* [Your instructions] Set the entries below down again, please. Match them exactly.

* [Data provided]
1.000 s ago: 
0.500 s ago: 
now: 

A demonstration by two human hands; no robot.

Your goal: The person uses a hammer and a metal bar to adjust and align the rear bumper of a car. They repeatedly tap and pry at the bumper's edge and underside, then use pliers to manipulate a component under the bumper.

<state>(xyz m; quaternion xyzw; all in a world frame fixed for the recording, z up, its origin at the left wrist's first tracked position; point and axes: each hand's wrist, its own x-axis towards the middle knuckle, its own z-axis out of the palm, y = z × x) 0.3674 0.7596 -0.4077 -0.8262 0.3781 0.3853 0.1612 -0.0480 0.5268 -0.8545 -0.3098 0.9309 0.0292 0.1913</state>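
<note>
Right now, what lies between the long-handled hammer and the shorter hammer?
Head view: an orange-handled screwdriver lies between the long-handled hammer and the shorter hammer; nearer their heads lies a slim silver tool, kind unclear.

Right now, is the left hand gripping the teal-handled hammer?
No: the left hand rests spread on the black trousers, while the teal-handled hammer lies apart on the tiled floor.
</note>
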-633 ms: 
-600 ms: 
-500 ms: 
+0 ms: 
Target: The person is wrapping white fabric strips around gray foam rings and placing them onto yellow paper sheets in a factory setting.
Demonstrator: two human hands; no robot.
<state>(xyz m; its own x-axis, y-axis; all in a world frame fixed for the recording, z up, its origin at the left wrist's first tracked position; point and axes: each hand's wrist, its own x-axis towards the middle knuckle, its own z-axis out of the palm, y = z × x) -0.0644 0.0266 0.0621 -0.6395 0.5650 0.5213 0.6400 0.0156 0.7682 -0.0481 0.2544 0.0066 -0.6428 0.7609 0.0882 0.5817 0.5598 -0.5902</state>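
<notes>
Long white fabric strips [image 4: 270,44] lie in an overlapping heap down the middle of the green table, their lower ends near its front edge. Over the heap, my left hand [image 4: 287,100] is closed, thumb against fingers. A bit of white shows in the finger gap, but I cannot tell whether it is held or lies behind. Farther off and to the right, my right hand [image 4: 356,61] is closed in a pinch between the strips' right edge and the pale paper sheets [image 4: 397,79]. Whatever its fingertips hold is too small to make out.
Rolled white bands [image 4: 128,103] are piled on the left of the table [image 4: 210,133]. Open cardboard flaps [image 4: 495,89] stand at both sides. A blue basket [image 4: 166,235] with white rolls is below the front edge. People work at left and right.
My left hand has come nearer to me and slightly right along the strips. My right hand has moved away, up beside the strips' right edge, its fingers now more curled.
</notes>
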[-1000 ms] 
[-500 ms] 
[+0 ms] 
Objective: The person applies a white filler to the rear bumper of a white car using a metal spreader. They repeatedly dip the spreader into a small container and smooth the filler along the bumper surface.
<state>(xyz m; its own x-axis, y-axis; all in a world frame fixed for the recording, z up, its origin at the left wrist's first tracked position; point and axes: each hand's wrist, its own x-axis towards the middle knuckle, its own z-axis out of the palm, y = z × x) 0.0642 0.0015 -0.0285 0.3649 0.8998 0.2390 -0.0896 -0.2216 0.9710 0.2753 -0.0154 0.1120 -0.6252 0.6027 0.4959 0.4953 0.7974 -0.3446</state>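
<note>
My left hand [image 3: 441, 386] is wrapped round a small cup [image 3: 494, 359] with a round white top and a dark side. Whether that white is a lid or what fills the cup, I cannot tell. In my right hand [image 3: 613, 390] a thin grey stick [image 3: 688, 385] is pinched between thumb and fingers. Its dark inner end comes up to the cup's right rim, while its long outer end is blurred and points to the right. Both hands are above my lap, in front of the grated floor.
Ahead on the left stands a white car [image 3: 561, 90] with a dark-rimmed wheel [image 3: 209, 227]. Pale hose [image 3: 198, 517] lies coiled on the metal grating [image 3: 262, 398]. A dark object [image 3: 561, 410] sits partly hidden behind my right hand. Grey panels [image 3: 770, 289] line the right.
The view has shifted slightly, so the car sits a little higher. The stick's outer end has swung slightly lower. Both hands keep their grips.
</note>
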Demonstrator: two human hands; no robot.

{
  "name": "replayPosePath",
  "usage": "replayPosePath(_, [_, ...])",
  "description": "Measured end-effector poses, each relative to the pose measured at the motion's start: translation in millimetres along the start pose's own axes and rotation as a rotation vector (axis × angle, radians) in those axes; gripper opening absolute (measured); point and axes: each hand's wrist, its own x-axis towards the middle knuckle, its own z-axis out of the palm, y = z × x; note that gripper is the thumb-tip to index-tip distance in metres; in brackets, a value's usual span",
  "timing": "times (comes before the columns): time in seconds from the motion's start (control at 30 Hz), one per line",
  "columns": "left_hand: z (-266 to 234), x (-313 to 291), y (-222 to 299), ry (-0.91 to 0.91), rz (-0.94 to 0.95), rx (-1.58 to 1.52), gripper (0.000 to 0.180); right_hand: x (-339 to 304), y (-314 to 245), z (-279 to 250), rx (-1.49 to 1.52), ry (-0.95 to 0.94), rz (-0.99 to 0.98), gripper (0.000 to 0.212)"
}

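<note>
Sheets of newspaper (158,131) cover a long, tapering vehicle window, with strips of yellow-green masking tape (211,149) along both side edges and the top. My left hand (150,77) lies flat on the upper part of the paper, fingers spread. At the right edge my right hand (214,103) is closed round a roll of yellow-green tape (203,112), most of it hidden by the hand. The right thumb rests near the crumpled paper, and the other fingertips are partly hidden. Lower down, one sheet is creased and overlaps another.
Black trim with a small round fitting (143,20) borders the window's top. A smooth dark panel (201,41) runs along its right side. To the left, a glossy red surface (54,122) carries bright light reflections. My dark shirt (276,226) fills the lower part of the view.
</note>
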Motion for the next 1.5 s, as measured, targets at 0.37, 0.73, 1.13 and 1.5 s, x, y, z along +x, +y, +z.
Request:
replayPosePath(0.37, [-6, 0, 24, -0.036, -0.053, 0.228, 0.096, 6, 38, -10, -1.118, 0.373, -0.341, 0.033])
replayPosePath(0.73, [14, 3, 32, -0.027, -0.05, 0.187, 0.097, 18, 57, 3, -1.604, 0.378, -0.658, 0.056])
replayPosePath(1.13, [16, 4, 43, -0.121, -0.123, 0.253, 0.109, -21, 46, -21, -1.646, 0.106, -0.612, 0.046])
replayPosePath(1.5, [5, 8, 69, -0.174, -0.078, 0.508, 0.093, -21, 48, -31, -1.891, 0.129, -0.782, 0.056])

* [Answer space]
1.000 s ago: 
0.500 s ago: 
now: 

A demonstration by two human hands; no robot.

Your goal: The person uses a hammer and a metal bar to adjust and align the rear bumper of a car. They repeatedly tap and pry at the bumper's edge and underside, then use pliers to manipulate a component under the bumper.

<state>(xyz m; quaternion xyzw; all in a world frame fixed for the recording, z up, its origin at the left wrist's first tracked position; point and axes: each hand's wrist, its own x-axis towards the middle knuckle, its own z-axis out of the palm, y = z × x) 0.3674 0.7596 -0.4077 -0.8262 0.3781 0.3853 0.1612 -0.0480 0.5268 -0.8545 -0.3098 0.9309 0.0292 0.1913</state>
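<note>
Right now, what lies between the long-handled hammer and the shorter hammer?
Head view: an orange-handled screwdriver lies between the long-handled hammer and the shorter hammer; nearer their heads lies a slim silver tool, kind unclear.

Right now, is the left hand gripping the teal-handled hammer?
No: the left hand rests spread on the black trousers, while the teal-handled hammer lies apart on the tiled floor.
</note>
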-633 ms: 
-600 ms: 
-500 ms: 
+0 ms: 
Target: The person is wrapping white fabric strips around gray foam rings and placing them onto yellow paper sheets in a factory setting.
Demonstrator: two human hands; no robot.
<state>(xyz m; its own x-axis, y-axis; all in a world frame fixed for the recording, z up, its origin at the left wrist's first tracked position; point and axes: each hand's wrist, its own x-axis towards the middle knuckle, its own z-axis out of the palm, y = z × x) -0.0644 0.0266 0.0621 -0.6395 0.5650 0.5213 0.6400 0.0156 0.7682 -0.0481 0.2544 0.0066 -0.6428 0.7609 0.0882 0.5817 0.5598 -0.5902</state>
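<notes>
Long white fabric strips [image 4: 270,44] lie in an overlapping heap down the middle of the green table, their lower ends near its front edge. Over the heap, my left hand [image 4: 287,100] is closed, thumb against fingers. A bit of white shows in the finger gap, but I cannot tell whether it is held or lies behind. Farther off and to the right, my right hand [image 4: 356,61] is closed in a pinch between the strips' right edge and the pale paper sheets [image 4: 397,79]. Whatever its fingertips hold is too small to make out.
Rolled white bands [image 4: 128,103] are piled on the left of the table [image 4: 210,133]. Open cardboard flaps [image 4: 495,89] stand at both sides. A blue basket [image 4: 166,235] with white rolls is below the front edge. People work at left and right.
My left hand has come nearer to me and slightly right along the strips. My right hand has moved away, up beside the strips' right edge, its fingers now more curled.
</notes>
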[-1000 ms] 
[-500 ms] 
[+0 ms] 
Objective: The person applies a white filler to the rear bumper of a white car using a metal spreader. They repeatedly dip the spreader into a small container and smooth the filler along the bumper surface.
<state>(xyz m; its own x-axis, y-axis; all in a world frame fixed for the recording, z up, its origin at the left wrist's first tracked position; point and axes: each hand's wrist, its own x-axis towards the middle knuckle, its own z-axis out of the palm, y = z × x) 0.0642 0.0015 -0.0285 0.3649 0.8998 0.2390 -0.0896 -0.2216 0.9710 0.2753 -0.0154 0.1120 -0.6252 0.6027 0.4959 0.4953 0.7974 -0.3446</state>
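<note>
My left hand [image 3: 441, 386] is wrapped round a small cup [image 3: 494, 359] with a round white top and a dark side. Whether that white is a lid or what fills the cup, I cannot tell. In my right hand [image 3: 613, 390] a thin grey stick [image 3: 688, 385] is pinched between thumb and fingers. Its dark inner end comes up to the cup's right rim, while its long outer end is blurred and points to the right. Both hands are above my lap, in front of the grated floor.
Ahead on the left stands a white car [image 3: 561, 90] with a dark-rimmed wheel [image 3: 209, 227]. Pale hose [image 3: 198, 517] lies coiled on the metal grating [image 3: 262, 398]. A dark object [image 3: 561, 410] sits partly hidden behind my right hand. Grey panels [image 3: 770, 289] line the right.
The view has shifted slightly, so the car sits a little higher. The stick's outer end has swung slightly lower. Both hands keep their grips.
</note>
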Demonstrator: two human hands; no robot.

{
  "name": "replayPosePath",
  "usage": "replayPosePath(_, [_, ...])",
  "description": "Measured end-effector poses, each relative to the pose measured at the motion's start: translation in millimetres along the start pose's own axes and rotation as a rotation vector (axis × angle, radians) in those axes; gripper opening absolute (measured); point and axes: each hand's wrist, its own x-axis towards the middle knuckle, its own z-axis out of the palm, y = z × x; note that gripper is the thumb-tip to index-tip distance in metres; in brackets, a value's usual span",
  "timing": "times (comes before the columns): time in seconds from the motion's start (control at 30 Hz), one per line",
  "columns": "left_hand: z (-266 to 234), x (-313 to 291), y (-222 to 299), ry (-0.91 to 0.91), rz (-0.94 to 0.95), rx (-1.58 to 1.52), gripper (0.000 to 0.180); right_hand: x (-339 to 304), y (-314 to 245), z (-279 to 250), rx (-1.49 to 1.52), ry (-0.95 to 0.94), rz (-0.99 to 0.98), gripper (0.000 to 0.212)"
}

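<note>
Sheets of newspaper (158,131) cover a long, tapering vehicle window, with strips of yellow-green masking tape (211,149) along both side edges and the top. My left hand (150,77) lies flat on the upper part of the paper, fingers spread. At the right edge my right hand (214,103) is closed round a roll of yellow-green tape (203,112), most of it hidden by the hand. The right thumb rests near the crumpled paper, and the other fingertips are partly hidden. Lower down, one sheet is creased and overlaps another.
Black trim with a small round fitting (143,20) borders the window's top. A smooth dark panel (201,41) runs along its right side. To the left, a glossy red surface (54,122) carries bright light reflections. My dark shirt (276,226) fills the lower part of the view.
</note>
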Motion for the next 1.5 s, as measured, targets at 0.37, 0.73, 1.13 and 1.5 s, x, y, z along +x, +y, +z.
Request:
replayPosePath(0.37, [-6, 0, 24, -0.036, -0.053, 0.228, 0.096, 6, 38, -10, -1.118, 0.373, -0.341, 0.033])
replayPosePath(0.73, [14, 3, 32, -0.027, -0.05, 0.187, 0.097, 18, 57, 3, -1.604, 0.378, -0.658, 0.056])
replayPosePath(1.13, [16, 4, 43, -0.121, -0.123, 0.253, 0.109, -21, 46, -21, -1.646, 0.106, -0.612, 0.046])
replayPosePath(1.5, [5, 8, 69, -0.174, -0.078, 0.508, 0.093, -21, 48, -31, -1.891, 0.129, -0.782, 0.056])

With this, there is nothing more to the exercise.